SmolLM2-360M-Instruct
Property | Value |
---|---|
Parameter Count | 362M |
Training Tokens | 4 trillion |
License | Apache 2.0 |
Architecture | Transformer decoder |
Precision | BFloat16 |
What is SmolLM2-360M-Instruct?
SmolLM2-360M-Instruct is part of the SmolLM2 family of compact language models, specifically designed for efficient instruction following while maintaining a small footprint. This model represents a significant advancement over its predecessor, demonstrating enhanced capabilities in knowledge processing, reasoning, and instruction following.
Implementation Details
The model was trained on a diverse dataset combination including FineWeb-Edu, DCLM, and The Stack. It underwent supervised fine-tuning (SFT) using both public and curated datasets, followed by Direct Preference Optimization (DPO) using UltraFeedback. The training process utilized 64 H100 GPUs and was implemented using the nanotron framework.
- Zero-shot performance superior to comparable models in multiple benchmarks
- Achieves 41.0% on IFEval for instruction following
- Supports text rewriting and summarization tasks
- Optimized for both GPU and CPU deployment
Core Capabilities
- Strong performance in HellaSwag (52.1%) and PIQA (70.8%)

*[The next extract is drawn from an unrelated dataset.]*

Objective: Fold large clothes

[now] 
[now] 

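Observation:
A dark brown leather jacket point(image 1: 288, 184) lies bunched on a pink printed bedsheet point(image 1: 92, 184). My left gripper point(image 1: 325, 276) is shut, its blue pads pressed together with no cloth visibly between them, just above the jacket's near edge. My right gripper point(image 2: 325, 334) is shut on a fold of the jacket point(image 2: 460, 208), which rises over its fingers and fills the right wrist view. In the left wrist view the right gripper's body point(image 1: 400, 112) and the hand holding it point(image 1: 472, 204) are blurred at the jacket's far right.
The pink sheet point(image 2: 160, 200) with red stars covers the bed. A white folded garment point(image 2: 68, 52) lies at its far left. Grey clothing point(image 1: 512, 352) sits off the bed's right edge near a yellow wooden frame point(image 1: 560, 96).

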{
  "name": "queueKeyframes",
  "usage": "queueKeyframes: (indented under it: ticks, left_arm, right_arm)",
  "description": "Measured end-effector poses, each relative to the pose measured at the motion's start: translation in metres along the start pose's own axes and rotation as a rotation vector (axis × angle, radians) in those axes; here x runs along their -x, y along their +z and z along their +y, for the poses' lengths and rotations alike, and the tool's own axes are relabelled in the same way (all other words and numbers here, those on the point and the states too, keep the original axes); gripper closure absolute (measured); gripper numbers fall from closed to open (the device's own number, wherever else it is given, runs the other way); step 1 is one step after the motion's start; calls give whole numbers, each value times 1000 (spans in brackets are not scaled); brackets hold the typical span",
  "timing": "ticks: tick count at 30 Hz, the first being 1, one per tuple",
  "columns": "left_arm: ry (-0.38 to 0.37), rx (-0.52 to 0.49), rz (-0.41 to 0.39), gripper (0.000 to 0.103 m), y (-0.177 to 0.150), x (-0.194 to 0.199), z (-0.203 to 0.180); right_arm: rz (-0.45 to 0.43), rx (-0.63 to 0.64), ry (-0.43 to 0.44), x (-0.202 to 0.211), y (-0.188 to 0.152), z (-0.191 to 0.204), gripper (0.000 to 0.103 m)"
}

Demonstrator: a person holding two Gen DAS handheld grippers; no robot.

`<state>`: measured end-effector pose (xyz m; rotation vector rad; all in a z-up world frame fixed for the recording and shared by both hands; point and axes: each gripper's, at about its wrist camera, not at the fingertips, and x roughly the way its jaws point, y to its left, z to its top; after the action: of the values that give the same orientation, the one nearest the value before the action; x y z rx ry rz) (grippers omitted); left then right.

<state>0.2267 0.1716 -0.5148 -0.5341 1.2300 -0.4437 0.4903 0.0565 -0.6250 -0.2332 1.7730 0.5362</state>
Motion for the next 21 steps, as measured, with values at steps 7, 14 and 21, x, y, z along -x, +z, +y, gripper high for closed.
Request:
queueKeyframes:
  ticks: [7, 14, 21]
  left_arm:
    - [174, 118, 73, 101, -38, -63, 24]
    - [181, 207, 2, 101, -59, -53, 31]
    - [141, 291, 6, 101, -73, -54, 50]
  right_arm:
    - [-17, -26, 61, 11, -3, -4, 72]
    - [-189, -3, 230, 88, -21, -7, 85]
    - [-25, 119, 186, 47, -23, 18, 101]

- Enhanced reasoning capabilities with 43.7% accuracy on ARC
- Efficient instruction following and task completion
- Lightweight enough for on-device deployment
Frequently Asked Questions
Q: What makes this model unique?
The model stands out for achieving impressive performance metrics despite its compact size of 362M parameters, making it suitable for deployment in resource-constrained environments while maintaining strong capabilities in instruction following and reasoning tasks.
Q: What are the recommended use cases?
The model is particularly well-suited for text generation, summarization, and instruction-following tasks. It's ideal for applications requiring efficient on-device deployment while maintaining robust performance in natural language understanding and generation.